Running "newer:copy:htmls" (newer) task

Running "copy:htmls" (copy) task
Copied 1 file

This is with the following:

Is anyone else able to reproduce this problem with the above setup?

giovannipds commented 8 years ago

Sounds like my example was using grunt-newer 1.1.1, but I don't if this makes any difference or if it's because of the OS (Win 10 here). Can somebody else try what @tschaub proposed? @masi, @parkersweb, @guigrpa or @Determinant? Just clone the repo I suggested above and pay attention to the grunt-newer version.

parkersweb commented 8 years ago

We've run the test project from @giovannipds on both OSX (El Capitain) and Windows 10. On OSX it copies just the modified file; on Windows 10 it copies all three files. In both cases we're running grunt-newer 1.1.2

giovannipds commented 8 years ago

Thanks @parkersweb. So the problem is the OS. Can someone else test in another Windows version? Just to be sure that the problem persists.

giovannipds commented 8 years ago

I think if we already know this limitation, we should put it in the "Known limitations" at the README. At least until the problem can be solved (if it'll be).

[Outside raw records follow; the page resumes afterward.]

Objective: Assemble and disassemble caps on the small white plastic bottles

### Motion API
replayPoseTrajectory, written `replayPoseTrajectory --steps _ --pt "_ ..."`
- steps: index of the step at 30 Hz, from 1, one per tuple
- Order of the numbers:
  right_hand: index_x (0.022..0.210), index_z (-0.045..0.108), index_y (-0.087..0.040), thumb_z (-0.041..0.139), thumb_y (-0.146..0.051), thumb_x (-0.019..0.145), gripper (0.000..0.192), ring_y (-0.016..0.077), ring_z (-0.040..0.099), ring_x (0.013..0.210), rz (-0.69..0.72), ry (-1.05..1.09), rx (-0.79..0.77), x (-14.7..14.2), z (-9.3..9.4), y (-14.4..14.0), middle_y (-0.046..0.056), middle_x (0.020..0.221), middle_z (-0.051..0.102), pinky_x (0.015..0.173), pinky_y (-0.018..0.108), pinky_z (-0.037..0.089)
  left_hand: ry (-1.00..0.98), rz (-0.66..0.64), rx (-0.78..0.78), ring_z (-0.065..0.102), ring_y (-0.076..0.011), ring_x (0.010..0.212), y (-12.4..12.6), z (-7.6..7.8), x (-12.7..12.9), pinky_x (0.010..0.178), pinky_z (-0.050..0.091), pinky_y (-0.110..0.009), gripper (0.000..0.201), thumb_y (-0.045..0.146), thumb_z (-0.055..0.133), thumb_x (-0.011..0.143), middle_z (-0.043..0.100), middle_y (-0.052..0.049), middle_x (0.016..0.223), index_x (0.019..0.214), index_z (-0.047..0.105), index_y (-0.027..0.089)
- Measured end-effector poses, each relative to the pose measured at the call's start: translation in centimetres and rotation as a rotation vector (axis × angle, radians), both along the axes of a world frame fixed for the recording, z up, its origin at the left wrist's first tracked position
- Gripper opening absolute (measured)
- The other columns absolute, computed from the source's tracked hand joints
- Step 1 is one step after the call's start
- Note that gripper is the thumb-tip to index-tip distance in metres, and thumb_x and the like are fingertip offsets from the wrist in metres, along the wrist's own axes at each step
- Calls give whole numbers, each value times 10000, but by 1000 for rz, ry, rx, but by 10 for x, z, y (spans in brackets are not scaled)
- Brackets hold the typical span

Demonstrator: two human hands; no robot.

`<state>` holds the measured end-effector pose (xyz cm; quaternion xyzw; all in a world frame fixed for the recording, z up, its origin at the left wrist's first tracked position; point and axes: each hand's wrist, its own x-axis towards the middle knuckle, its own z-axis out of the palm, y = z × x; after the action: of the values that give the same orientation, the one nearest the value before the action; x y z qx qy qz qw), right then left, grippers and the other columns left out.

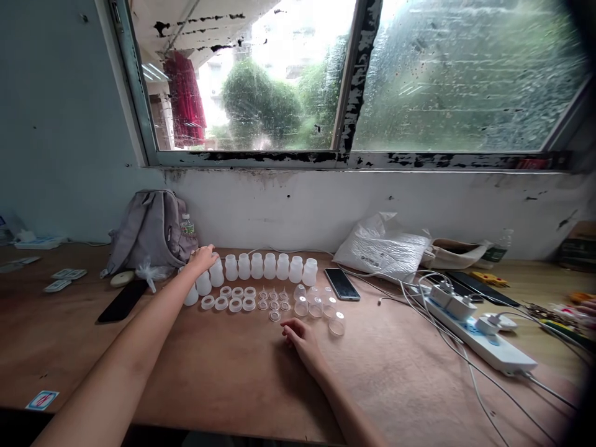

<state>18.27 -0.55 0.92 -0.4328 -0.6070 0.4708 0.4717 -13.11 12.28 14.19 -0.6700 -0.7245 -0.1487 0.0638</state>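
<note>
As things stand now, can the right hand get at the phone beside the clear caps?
Probably yes: the right hand looks near enough to the phone, but the clear caps lie between, so it should pass over or around them.

no wording or number can be read clearly. the blue, white and red sticker lies on the counter, left of and nearer than the left hand, its print too small to make out. the green label on the bottle just behind the left hand is equally unclear. behind and to the right of the right hand, the dark print on the silvery bag is too blurred to read.
</note>
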Motion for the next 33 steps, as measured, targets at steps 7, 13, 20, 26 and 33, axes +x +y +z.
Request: replayPoseTrajectory --steps 7,13,20,26,33 --pt "761 595 -196 485 -232 706 128 159 532 559 -104 -142 61 -7 -6 5 15 637 584 509 275 427 -13 -248 122 483 -236 1018 -32 -27 33 886 348 -348 271 258 398 808 572 -75 1058 1026 551 205" --pt "773 581 -202 446 -181 748 139 177 560 700 -220 -388 303 -14 -2 24 45 764 607 660 298 444 -68 -359 155 528 -222 916 -76 -89 86 840 392 -349 203 271 421 801 603 -62 951 905 587 215" --pt "958 564 -191 489 -249 784 198 213 517 834 -263 -813 542 -13 -11 38 83 900 543 738 314 407 -175 -300 316 474 -260 1010 -85 -138 110 893 362 -407 190 325 493 765 551 -83 1027 901 575 220" --pt "933 564 -206 479 -257 801 165 215 500 855 -234 -953 518 -16 -11 36 76 921 539 746 316 376 -249 -347 307 401 -265 1102 -80 -145 103 944 332 -420 145 317 492 769 515 -72 1076 847 589 243" --pt "918 563 -220 502 -299 793 160 202 483 889 -107 -827 536 -15 5 25 51 921 533 770 316 361 -240 -358 287 385 -257 1119 -80 -145 102 952 335 -409 117 324 526 755 506 -67 1091 772 591 228"
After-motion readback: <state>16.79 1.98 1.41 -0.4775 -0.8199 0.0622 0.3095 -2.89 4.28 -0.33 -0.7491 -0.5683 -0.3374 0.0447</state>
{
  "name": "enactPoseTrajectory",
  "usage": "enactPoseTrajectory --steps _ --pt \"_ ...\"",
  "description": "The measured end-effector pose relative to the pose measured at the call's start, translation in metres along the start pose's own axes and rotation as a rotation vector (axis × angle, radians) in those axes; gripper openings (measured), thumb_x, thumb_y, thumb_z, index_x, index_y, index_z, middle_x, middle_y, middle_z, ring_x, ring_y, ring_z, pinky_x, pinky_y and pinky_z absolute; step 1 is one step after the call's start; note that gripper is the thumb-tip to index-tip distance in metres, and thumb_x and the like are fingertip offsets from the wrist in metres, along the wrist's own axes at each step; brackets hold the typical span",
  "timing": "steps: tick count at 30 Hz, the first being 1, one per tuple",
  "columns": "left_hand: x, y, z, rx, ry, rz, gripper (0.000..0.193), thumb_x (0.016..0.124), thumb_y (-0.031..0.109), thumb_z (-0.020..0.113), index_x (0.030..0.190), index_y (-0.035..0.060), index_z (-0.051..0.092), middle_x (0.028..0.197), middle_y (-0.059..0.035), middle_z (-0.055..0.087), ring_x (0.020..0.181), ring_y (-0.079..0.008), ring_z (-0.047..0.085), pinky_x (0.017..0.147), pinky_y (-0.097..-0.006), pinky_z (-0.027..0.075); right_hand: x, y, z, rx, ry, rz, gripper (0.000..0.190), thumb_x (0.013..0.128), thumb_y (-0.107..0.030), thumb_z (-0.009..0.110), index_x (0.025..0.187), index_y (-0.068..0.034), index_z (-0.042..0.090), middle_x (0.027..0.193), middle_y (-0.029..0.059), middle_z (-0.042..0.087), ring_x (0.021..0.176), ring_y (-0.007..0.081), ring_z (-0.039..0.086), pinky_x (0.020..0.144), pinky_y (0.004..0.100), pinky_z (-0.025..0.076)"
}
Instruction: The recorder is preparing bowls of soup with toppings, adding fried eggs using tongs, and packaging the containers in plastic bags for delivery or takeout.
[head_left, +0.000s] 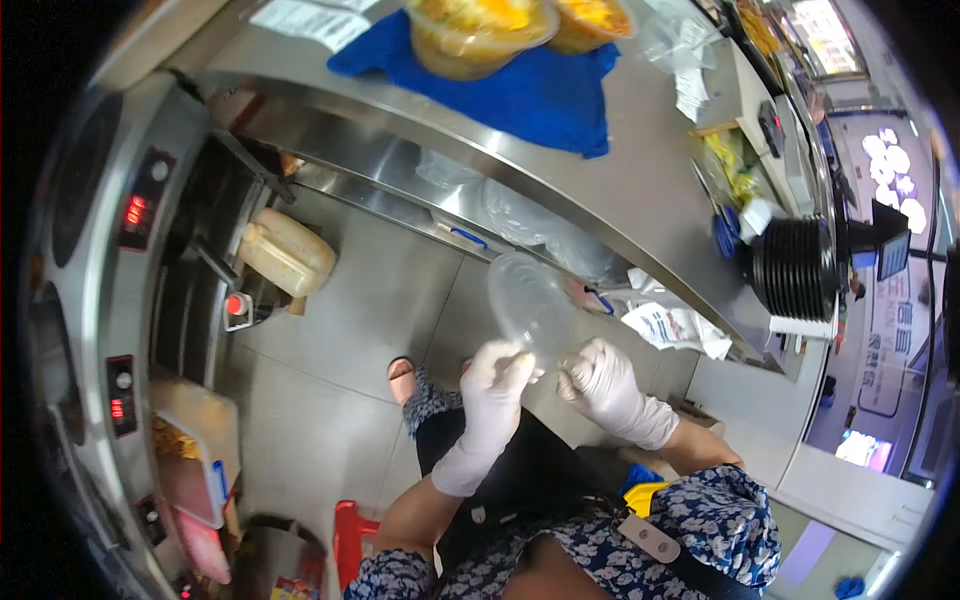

jorrit commented 8 years ago

When I use newer:imagemin on Windows the numeric times of the source and destination file are for instance 1454402410902 and 1454402410000. The stats.mtime > time check in anyNewer is always true because of this. Perhaps a simple division by 1000 and rounding down is in order?

masi commented 8 years ago

Granularity depends on the FS not the OS:

FAT - 2 seconds exFAT - 10 milliseconds NTFS - 100 nanoseconds EXT2 - 1 second EXT3 - 1 second EXT4 - 1 nanosecond ...

jorrit commented 8 years ago

Would a user-configurable maximum deviation be an idea? I could set it to 1 second and it would be fine.

tschaub commented 8 years ago

@jorrit sounds like a sensible idea.

tschaub commented 8 years ago

New tolerance option available in grunt-newer@1.2.0. Thanks @jorrit. See #94 for details.

parkersweb commented 8 years ago

Thanks so much @tschaub, @giovannipds and @jorrit - we're using the updated version with a tolerance of 1000 and its resolved the Windows platform issues we were seeing!